• **WHAT YOU ARE ASKED TO DO**:
From the listing below, pick out each line with the word "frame".
__________
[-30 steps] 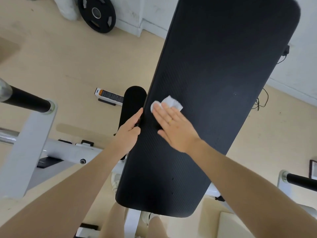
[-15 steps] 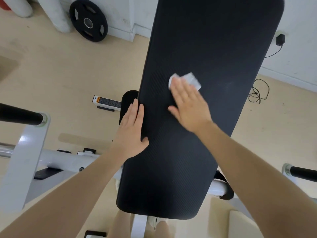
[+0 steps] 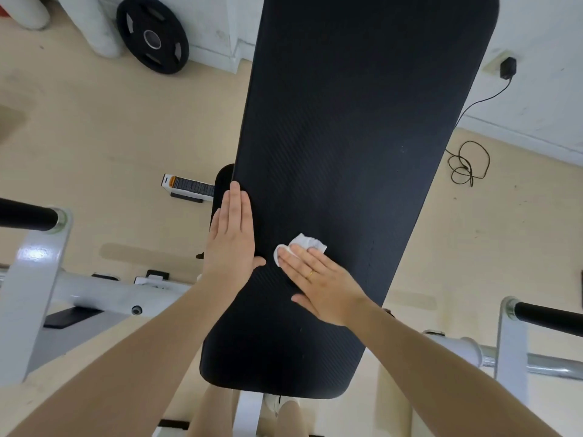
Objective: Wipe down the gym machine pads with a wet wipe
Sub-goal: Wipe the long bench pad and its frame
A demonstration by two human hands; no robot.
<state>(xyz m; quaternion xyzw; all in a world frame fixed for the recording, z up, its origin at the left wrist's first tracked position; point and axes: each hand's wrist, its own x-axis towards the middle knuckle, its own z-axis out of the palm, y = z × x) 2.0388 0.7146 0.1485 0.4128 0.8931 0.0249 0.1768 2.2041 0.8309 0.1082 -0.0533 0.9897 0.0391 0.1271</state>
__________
• **REPLY TO THE EXERCISE**:
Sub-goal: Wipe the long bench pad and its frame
<state>(xyz m; quaternion xyzw; all in a world frame fixed for the recording, z up, its origin at the left wrist's first tracked position; point and axes: each hand's wrist, its own x-axis towards the middle knuckle, its own z-axis out of the palm, y = z × x) 2.0388 0.7146 0.1485 0.4128 0.8931 0.0249 0.1768 2.2041 0.8309 0.1082 -0.0533 0.9897 0.0391 0.1271</state>

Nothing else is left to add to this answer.